• What is needed:
Return all lines in the data where the string "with" can be found.
── Recorded data
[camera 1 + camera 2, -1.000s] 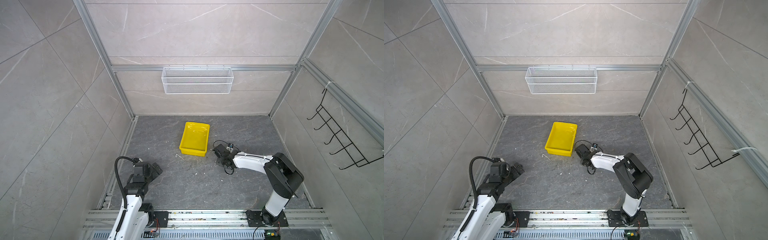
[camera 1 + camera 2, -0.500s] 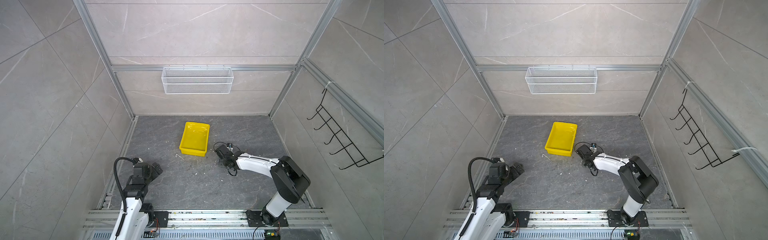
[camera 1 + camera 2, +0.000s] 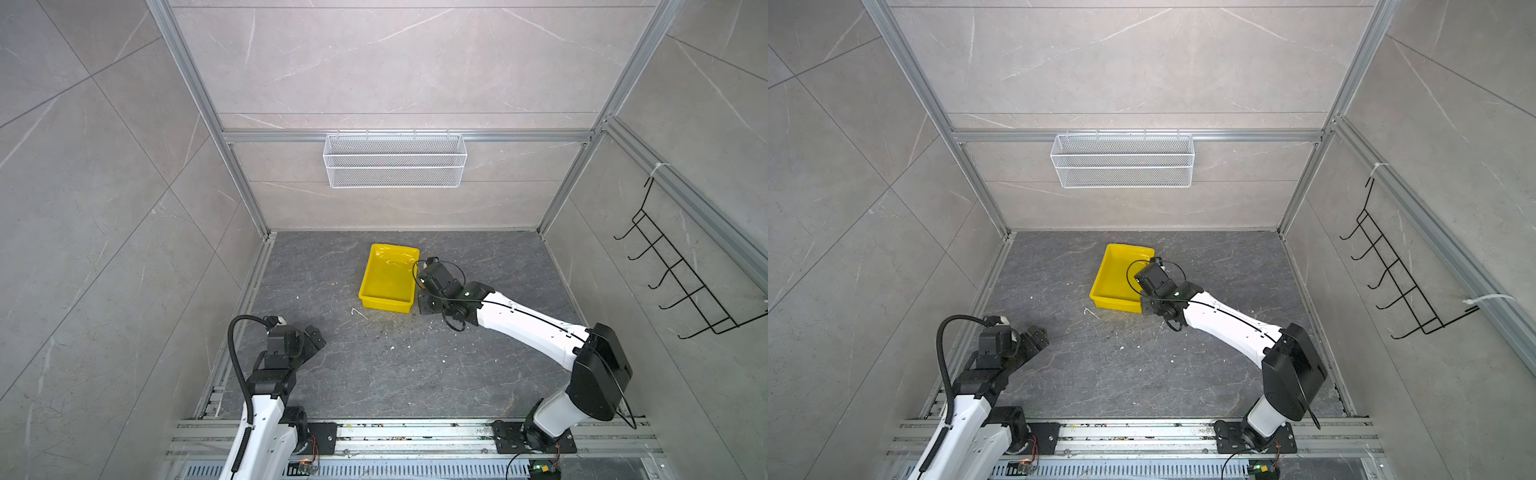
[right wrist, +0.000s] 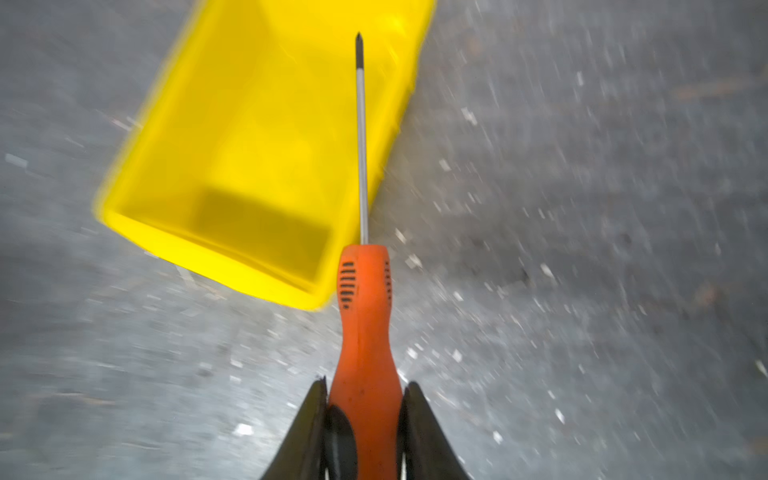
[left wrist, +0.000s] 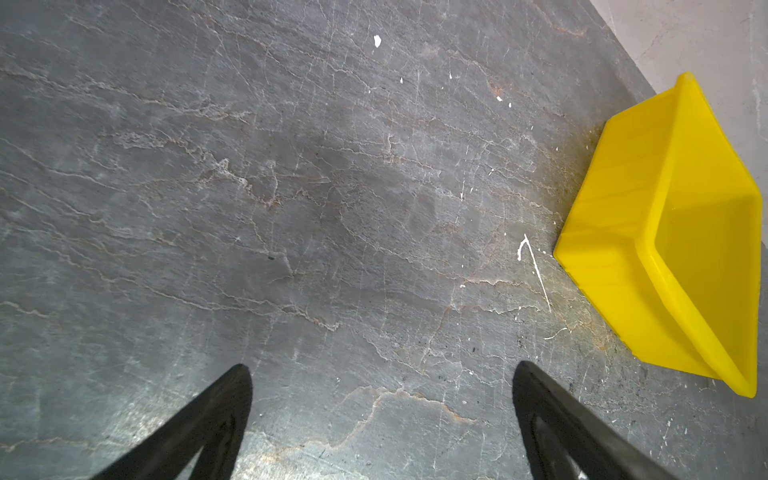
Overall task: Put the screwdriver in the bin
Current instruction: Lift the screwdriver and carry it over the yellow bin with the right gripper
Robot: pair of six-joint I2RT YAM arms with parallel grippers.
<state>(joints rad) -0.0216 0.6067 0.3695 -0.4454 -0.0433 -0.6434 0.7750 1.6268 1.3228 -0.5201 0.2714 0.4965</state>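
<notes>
The screwdriver [image 4: 365,316] is made out only in the right wrist view. It is clamped by the handle in the right gripper [image 4: 365,384], its shaft stretched along one wall of the bin [image 4: 257,137], and the surroundings are blurred. In both top views it is hidden under the right arm's wrist, beside the bin. The left gripper [image 5: 382,365] is held wide above the floor [image 5: 291,208], and the bin is cut off at that view's edge.

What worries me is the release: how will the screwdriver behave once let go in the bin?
Probably rigid: the screwdriver juts straight from the right tool, shaft unbent. Its rounded handle would likely roll, and the glossy floor of the bin may let it slide until a wall stops it. Gripped only at the handle's end, it could pivot.
</notes>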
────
• Output of the exercise:
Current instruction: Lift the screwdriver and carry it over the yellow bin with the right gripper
Robot: pair of six-joint I2RT YAM arms with parallel grippers.

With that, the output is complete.